Data structure - Depth-first traversal of the graph (DFS)

void PreOrder(TreeNode *R)
{
    if(R!=NULL)
    {
        visit(R);                //访问根结点
        while(R还有下一个子树T)
            PreOrder(T);         //先根遍历下一棵子树
    }
}

2. Implementation of DFS algorithm

1.Illustration

2. Code implementation

bool visited[MaxVertexNum];					//访问标记数组

void DFSTraverse(MGraph G)					//对图G进行深度优先遍历
{
	for (int v = 0; v < G.vexnum; ++v)
		visited[v] = false;					//初始化已访问标记数据
	for (int v = 1; v < G.vexnum; ++v)		
		if (!visited[v])
			DFS(G, v);
}

void DFS(MGraph G, int v)					//从顶点v出发，深度优先遍历图G
{
	visit(v);								//访问顶点v
	visited[v] = true;						//设已访问标记
	for(int w=FirstNeighbor(G,v);w>=0;w=NextNeighbor(G,v,w))
		if (!visited[w])					//w为u的尚未访问的邻接顶点
		{
			DFS(G, w);
		}
}

3. Code explanation

(1) The DFSTraverse(Graph G) function is used when all nodes of a non-connected graph cannot be traversed. The idea is the same as BFSTraverse in breadth-first traversal;

(2) The DFS function is implemented recursively.

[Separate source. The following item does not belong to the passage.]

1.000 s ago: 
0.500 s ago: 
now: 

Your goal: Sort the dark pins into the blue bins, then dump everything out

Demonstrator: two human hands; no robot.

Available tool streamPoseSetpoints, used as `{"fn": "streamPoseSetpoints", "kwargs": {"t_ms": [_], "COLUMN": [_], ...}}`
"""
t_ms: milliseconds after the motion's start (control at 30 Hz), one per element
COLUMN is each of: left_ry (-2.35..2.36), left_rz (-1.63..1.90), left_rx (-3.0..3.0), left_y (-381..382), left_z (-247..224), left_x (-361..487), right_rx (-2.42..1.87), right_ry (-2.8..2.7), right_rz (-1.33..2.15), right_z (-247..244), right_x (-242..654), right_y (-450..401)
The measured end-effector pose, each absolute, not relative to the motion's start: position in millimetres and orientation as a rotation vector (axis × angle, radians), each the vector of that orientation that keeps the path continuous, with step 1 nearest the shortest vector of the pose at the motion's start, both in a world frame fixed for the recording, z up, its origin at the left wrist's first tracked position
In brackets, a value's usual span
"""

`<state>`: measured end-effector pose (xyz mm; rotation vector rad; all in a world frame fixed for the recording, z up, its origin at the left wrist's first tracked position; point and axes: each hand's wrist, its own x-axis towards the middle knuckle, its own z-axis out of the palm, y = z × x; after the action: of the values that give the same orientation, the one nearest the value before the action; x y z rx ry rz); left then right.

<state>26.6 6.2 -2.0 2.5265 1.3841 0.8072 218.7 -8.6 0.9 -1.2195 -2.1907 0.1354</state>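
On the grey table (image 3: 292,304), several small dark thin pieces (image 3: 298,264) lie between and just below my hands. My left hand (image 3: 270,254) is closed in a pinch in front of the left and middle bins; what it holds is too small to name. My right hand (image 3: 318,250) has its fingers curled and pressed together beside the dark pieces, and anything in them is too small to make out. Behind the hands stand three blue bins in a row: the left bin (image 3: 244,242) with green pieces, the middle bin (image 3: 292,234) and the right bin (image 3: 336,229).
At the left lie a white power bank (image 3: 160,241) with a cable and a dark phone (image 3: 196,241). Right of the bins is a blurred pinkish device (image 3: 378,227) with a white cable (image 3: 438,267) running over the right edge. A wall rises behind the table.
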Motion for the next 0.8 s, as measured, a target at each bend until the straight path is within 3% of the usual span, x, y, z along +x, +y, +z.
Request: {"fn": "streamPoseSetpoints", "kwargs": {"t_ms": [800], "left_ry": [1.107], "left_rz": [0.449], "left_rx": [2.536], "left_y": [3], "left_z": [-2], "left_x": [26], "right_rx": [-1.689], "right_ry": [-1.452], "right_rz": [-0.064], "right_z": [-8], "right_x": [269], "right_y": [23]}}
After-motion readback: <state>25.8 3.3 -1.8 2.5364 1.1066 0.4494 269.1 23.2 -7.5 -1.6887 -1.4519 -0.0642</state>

Each time the DFS function is called, one adjacent point of a node will be traversed and then another adjacent point will be traversed;

3. Complexity Analysis

1. Space complexity

(1) From the function call stack;

(2) In the worst case, the recursion depth is O(|V|);

(3) Best case: O(1);

2. Time complexity

(1) Time complexity = time required to access each node + time required to explore each edge

(2) Adjacency matrix:

①Accessing |V| vertices requires O(|V|) time;

②It takes O(|V|) time to find the adjacent points of each vertex, and there are a total of |V| vertices;

③Time complexity $=O(|V|^{2})$ ;

(3) Adjacency list:

①Accessing |V| vertices requires O(|V|) time;

②It takes a total of O(|E|) time to find the adjacent points of each vertex;

③ Time complexity = O(|V|+|E|);

4. Depth-first spanning tree

1.Illustration

2. Uniqueness

①The adjacency matrix representation of the same graph is not unique, so the depth-first traversal sequence is unique, and the depth-first spanning tree is also unique;

②The adjacency list of the same graph is not unique, so the depth-first traversal sequence is not unique, and the depth-first spanning tree is not unique either;

3. Depth-first forest generation

5. Graph traversal and graph connectivity

1. Undirected graph

① Perform BFS/DFS traversal on the undirected graph, the number of calls to the BFS/DFS function = the number of connected components;

②For connected graphs, BFS/DFS only needs to be called once;

2. Directed graph

① Perform BFS/DFS traversal on the directed graph, and the number of calls to the BFS/DFS function should be analyzed in detail;

②If there are paths from the starting vertex to every other vertex, the BFS/DFS function only needs to be called once;

③For strongly connected graphs, BFS/DFS only needs to be called once from any node.